Ankiport - Backend, Pt. 1


Ankiport: Backend, Pt. 1

Oh look! I’m not dead! And I’m back after a New Year’s break to keep this series on track with some promised posts. Today (and next time), I’ll dive into Ankiport’s backend, and what I’ve learned about web app design by building it.

Ankiport is really only possible because of Kerrick Staley and his genanki library (so big B I G thank you to you sir!!), which lets you programmatically create Anki decks with Python 3. Python is one of my favorite languages and my go-to for getting started with any random idea I have, so I was pleasantly surprised to see that a library like genanki existed. As I mentioned in the previous post, I originally envisioned Ankiport as a CLI app, but after diving into the web dev world this past semester, I decided to restructure it into a web app. This was actually a good decision, since it meant that I now had to have a backend to the app if I wanted to avoid re-writing genanki in JavaScript. I’d already had experience writing a simple data API in Node/Express, so I was familiar with the concept of what I needed from this backend – a simple API that would take a Quizlet and return the converted Anki file. In my attempt to create the CLI, I’d already written some Python code that could in fact convert a Quizlet to an Anki deck, so thankfully I wasn’t starting completely from scratch. I knew that there were ways to create processes within Node so that I could run my existing code that called genanki (which was in Python), but I figured it’d be good to learn as many new technologies as I could with this project, so I went with Flask instead. Flask is, of course, a Python library, so I could stay within the language my code was already written in, and after reading the docs, I found there wasn’t much difference between Flask and Express.

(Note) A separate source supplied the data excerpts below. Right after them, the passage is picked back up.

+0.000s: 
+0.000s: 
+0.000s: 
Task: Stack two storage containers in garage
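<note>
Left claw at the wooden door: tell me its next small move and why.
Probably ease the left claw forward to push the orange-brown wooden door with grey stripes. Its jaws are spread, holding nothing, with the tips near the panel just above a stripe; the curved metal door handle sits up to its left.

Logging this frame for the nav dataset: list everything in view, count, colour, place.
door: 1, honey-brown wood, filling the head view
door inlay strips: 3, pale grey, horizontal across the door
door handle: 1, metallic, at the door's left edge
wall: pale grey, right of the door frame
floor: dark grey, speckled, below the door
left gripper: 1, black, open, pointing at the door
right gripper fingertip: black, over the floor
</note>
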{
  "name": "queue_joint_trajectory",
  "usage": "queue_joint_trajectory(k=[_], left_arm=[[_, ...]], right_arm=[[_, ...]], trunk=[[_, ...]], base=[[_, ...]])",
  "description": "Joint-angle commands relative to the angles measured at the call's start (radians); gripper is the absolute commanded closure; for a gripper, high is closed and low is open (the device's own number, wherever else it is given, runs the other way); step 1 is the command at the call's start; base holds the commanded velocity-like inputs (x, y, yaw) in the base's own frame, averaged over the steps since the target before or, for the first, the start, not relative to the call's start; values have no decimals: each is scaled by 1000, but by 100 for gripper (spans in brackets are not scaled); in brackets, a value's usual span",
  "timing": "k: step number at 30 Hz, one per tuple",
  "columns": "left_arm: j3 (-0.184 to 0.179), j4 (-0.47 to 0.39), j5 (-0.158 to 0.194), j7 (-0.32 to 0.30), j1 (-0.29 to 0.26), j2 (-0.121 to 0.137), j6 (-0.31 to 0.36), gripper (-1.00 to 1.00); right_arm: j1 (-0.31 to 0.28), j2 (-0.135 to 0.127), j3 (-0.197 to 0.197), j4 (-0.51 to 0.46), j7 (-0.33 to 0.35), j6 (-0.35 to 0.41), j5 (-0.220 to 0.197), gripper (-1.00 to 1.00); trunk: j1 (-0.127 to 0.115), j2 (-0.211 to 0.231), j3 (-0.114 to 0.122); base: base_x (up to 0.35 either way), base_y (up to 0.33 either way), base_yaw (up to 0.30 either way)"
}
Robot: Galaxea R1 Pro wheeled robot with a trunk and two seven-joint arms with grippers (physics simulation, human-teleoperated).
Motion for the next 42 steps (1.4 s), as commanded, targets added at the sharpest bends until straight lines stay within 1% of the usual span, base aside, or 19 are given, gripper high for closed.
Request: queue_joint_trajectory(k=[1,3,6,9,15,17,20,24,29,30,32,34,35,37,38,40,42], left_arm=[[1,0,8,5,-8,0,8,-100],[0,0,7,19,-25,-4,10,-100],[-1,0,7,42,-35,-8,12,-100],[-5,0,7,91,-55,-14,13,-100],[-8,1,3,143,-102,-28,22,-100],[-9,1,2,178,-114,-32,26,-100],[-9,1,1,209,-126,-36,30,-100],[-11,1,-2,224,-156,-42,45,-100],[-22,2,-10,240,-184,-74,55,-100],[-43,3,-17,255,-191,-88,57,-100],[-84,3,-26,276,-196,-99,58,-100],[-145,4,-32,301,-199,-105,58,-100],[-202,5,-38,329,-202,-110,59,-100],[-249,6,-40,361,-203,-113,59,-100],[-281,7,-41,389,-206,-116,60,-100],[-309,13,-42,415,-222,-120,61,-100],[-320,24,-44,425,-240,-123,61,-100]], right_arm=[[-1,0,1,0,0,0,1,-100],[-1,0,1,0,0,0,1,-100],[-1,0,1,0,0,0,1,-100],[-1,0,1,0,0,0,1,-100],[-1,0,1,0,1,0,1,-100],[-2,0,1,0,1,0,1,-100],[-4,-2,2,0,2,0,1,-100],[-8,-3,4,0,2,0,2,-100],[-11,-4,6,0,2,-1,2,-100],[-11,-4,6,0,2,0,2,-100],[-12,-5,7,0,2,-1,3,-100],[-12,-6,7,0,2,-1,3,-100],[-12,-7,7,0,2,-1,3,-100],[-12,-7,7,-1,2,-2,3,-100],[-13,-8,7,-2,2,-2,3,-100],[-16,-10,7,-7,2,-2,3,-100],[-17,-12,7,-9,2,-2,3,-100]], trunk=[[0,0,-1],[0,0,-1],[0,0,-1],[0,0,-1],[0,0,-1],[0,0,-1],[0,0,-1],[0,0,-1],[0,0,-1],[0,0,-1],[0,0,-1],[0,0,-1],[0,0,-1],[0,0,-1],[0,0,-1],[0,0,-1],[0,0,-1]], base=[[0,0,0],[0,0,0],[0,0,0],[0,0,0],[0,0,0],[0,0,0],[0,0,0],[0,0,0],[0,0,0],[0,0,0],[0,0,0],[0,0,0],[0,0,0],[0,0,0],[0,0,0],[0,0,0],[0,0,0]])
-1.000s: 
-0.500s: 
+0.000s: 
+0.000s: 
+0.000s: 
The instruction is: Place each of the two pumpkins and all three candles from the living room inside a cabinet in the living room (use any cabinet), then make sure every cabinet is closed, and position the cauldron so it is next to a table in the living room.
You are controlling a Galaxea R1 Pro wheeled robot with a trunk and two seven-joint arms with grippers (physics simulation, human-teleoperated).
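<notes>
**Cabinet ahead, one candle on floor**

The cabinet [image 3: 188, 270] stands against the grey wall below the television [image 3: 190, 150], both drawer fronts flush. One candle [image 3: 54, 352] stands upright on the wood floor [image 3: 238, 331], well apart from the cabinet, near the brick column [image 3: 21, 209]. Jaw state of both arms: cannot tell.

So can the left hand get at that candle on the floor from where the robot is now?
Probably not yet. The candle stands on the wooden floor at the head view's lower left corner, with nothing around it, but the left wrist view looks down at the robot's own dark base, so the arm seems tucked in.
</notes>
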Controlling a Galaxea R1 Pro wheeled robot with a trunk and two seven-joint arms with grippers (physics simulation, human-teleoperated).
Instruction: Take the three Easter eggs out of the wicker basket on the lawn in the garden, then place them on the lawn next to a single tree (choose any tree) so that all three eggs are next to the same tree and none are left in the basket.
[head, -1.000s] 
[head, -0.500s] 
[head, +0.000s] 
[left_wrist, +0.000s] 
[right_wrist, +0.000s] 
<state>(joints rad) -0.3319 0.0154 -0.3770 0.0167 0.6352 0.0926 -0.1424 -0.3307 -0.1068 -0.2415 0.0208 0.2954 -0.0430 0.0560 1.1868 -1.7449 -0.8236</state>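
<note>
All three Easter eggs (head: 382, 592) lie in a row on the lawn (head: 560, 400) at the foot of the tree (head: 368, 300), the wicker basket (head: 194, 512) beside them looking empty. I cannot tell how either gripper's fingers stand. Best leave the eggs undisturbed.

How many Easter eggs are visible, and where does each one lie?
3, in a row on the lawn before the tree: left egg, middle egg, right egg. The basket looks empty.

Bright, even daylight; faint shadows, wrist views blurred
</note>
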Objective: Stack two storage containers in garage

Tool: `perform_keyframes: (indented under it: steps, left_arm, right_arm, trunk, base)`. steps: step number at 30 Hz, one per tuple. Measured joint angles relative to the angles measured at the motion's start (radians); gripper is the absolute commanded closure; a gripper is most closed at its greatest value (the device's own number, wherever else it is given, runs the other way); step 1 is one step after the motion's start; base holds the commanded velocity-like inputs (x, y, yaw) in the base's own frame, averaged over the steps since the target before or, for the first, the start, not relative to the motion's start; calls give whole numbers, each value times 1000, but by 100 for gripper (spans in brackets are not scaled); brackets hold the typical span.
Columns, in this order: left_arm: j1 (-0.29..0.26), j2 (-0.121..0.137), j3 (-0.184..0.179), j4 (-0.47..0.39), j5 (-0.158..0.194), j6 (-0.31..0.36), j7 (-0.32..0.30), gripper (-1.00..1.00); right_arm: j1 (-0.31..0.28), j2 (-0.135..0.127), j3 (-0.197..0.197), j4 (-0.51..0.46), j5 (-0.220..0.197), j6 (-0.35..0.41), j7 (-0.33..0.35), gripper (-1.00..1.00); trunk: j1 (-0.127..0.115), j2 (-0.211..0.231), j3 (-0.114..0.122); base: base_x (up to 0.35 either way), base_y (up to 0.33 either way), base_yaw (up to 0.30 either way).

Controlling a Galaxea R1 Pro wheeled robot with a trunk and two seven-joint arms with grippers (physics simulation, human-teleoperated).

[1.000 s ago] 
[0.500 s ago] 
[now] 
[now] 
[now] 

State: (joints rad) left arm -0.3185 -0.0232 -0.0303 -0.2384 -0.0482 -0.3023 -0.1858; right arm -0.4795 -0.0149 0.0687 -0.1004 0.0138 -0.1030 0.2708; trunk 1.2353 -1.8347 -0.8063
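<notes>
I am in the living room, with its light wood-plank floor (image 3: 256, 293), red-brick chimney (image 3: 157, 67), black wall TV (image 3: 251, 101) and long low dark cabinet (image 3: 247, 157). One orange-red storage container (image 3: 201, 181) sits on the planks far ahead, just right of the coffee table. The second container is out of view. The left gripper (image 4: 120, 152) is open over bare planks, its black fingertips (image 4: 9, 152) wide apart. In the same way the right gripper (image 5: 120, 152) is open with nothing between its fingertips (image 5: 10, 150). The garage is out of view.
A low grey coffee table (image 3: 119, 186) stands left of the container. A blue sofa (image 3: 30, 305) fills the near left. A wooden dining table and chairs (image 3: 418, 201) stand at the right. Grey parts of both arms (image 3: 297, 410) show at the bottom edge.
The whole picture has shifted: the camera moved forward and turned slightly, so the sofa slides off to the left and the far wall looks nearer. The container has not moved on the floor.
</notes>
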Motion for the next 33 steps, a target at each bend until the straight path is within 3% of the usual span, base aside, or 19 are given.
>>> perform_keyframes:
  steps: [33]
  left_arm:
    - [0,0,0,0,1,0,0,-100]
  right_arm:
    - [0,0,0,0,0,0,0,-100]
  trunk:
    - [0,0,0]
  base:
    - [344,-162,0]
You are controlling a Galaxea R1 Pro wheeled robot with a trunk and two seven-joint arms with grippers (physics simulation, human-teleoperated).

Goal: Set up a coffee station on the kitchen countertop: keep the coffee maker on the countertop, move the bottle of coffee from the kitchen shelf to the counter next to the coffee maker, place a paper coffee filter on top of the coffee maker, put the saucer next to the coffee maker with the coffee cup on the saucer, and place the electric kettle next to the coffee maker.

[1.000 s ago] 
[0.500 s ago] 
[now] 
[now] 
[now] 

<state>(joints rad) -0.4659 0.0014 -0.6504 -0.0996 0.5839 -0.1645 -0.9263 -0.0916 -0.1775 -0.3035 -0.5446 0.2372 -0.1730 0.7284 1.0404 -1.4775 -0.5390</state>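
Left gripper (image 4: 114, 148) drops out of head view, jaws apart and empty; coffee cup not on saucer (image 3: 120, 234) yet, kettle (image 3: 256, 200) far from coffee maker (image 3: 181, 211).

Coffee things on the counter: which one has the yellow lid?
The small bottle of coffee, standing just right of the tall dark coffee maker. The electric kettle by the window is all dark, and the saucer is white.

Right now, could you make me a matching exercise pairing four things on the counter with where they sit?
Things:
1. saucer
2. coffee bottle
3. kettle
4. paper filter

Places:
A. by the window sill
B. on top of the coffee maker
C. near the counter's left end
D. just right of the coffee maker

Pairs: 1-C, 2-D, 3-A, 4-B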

The first step in setting up my API backend was to rewrite my old Ankiport CLI code. Since this was a prototype that I’d thrown together in a few days, there were some kinks to iron out. The biggest change I made was with how I actually found the correct Quizlet to convert. I was originally taking in a Quizlet user’s username and searching through their decks until I found the specified one, but I discovered (why I didn’t find this at first is beyond me #derp) that the very smart API designers at Quizlet let you get a deck directly with the /set path. All you need is the deck ID, conveniently included in Quizlet URLs, which meant that I could fulfill my dream of taking in a URL and spitting out an Anki deck! 🎉🎊 I rewrote the code to query the /set endpoint and access the Quizlet set directly, iterating over the response and extracting each card into an Anki note, and then exporting the deck with the write_to_file("my_file_name") method in genanki. Now it was time to connect this to an API and see if it worked.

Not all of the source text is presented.